Also, bear in mind while reading the rest of this comment, that Google
_claims_ it no longer scans Gmail account content for ad targeting purposes:
[https://www.reuters.com/article/us-alphabet-gmail/google-
to-...](https://www.reuters.com/article/us-alphabet-gmail/google-to-stop-
scanning-gmail-for-creating-targeted-ads-idUSKBN19E2C7)

The big question is, if you don't have a Google account attached to that mail,
can Google still profile you with it? Does Google relate all of the emails
people across their products get from you? If you aren't logged into a Google
account when browsing, does it help them target you with ads? Can the
government get a portion of your email by requesting Google give them a copy
of all emails from your non-Gmail account to Google servers? These are
probably the key questions on how much of an issue this is.

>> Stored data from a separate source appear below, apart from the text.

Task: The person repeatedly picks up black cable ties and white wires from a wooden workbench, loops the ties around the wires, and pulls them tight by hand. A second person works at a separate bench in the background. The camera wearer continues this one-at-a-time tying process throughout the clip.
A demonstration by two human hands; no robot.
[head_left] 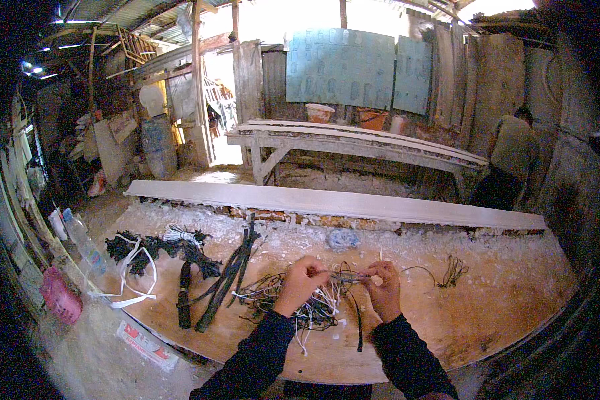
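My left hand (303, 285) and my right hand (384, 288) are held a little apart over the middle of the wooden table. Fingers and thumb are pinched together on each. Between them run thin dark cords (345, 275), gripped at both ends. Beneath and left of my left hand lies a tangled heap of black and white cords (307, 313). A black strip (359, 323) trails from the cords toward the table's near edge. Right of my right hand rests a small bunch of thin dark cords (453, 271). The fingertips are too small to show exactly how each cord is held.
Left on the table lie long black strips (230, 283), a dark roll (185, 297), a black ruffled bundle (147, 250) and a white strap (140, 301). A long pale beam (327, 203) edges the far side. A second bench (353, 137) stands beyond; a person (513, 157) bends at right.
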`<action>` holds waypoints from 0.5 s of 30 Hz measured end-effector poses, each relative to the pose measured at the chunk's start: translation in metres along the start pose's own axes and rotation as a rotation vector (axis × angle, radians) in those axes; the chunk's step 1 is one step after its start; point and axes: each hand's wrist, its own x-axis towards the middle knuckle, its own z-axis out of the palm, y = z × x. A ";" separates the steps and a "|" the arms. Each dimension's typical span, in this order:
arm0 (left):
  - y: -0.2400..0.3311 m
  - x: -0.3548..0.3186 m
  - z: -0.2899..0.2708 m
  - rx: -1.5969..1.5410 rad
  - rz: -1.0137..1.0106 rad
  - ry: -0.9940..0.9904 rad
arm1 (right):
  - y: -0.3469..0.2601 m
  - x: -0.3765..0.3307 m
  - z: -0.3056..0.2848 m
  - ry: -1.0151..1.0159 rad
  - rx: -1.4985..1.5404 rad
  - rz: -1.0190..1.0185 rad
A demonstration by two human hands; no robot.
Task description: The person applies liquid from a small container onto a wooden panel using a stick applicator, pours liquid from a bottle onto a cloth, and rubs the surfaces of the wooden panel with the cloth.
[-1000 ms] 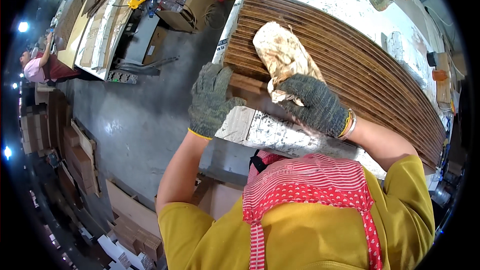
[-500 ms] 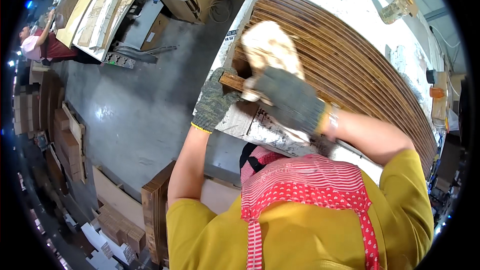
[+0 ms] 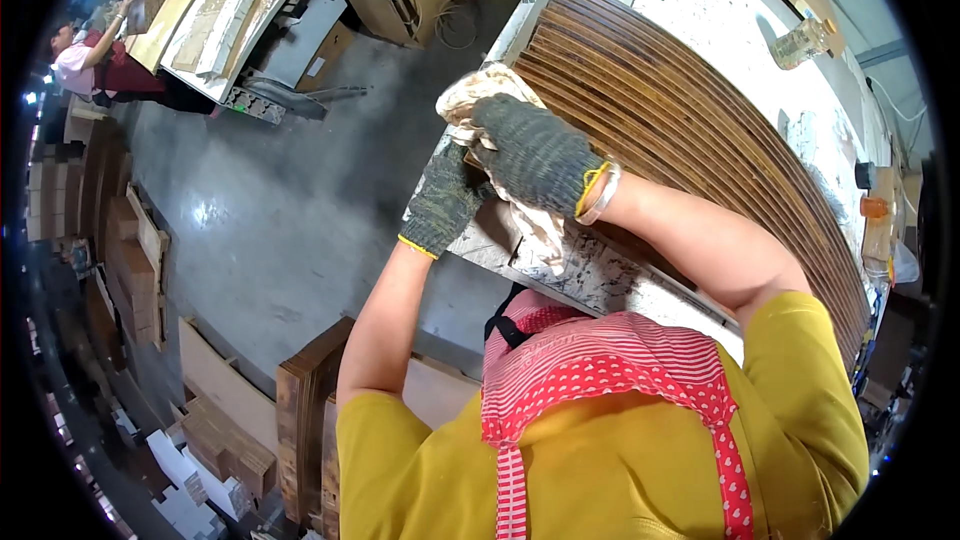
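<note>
Both my hands wear dark knitted gloves with yellow cuffs. My right hand (image 3: 535,152) is closed on a stained whitish rag (image 3: 485,90), pressing it down at the left end of a brown wooden strip. Part of the rag (image 3: 545,235) hangs toward the table's near edge. Close beside it, my left hand (image 3: 440,205) grips the end of that strip, which the right glove and rag mostly hide. A row of long, curved brown wooden strips (image 3: 690,105) lies side by side on the table, just beyond and right of my hands.
The white, stained worktable (image 3: 700,0) carries a clear jar (image 3: 800,43) at the far right. Cardboard boxes (image 3: 385,15) stand on the floor at the far left. Stacked brown boards (image 3: 300,420) stand near my left side. Another person (image 3: 85,65) works at a distant table.
My right hand and the rag have moved left along the strip to its end, over toward my left hand. The strip's end, visible before, is now covered.
</note>
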 end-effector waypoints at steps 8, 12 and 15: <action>0.005 -0.002 -0.001 0.431 0.060 -0.019 | 0.005 -0.005 -0.003 -0.170 0.207 0.301; 0.010 -0.002 -0.001 0.291 0.051 -0.029 | 0.004 0.004 -0.001 -0.359 0.025 0.550; 0.010 -0.003 0.000 0.316 -0.025 -0.026 | 0.000 0.012 0.002 -0.255 0.120 0.506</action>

I also think there's probably a significant benefit from Google not having
access to information in your email that wouldn't come from Gmail users. For
example, if you don't have Gmail, Google can't know what you bought on Amazon
or who you're friends with on Facebook.

------
WindowsFon4life
I got rid of both my Iphone and Android. Moved over to a couple of inexpensive
Windows 10 mobile phones, and have not looked back. Lack of apps? Edge, for
all other cases, write your own. It's not hard to port apps, or to write your
own for remote apis. Never thought I would ever support Windows. Given how
many times I've wanted BG taken out for how bad it was. But I must admit, the
Windows lifestyle is pretty nice. Share all my devices on one account, and it
may not be up to par with Apple Lifestyle, but it's pretty good.

------
d_theorist
I like DDG, but I find in general that there are two main problems:

1\. It's still much slower than google. 2\. The results are still sometimes
lacking.

I could probably live with the slowness if the results were more consistently
high quality. For example, just the other day I was searching for some
specific error message in DDG and it returned 1 (irrelevant) result. Google
returned hundreds of good results. In that case it seemed to me that google
had indexed a lot of IRC archives and mailing list archives that DDG had not.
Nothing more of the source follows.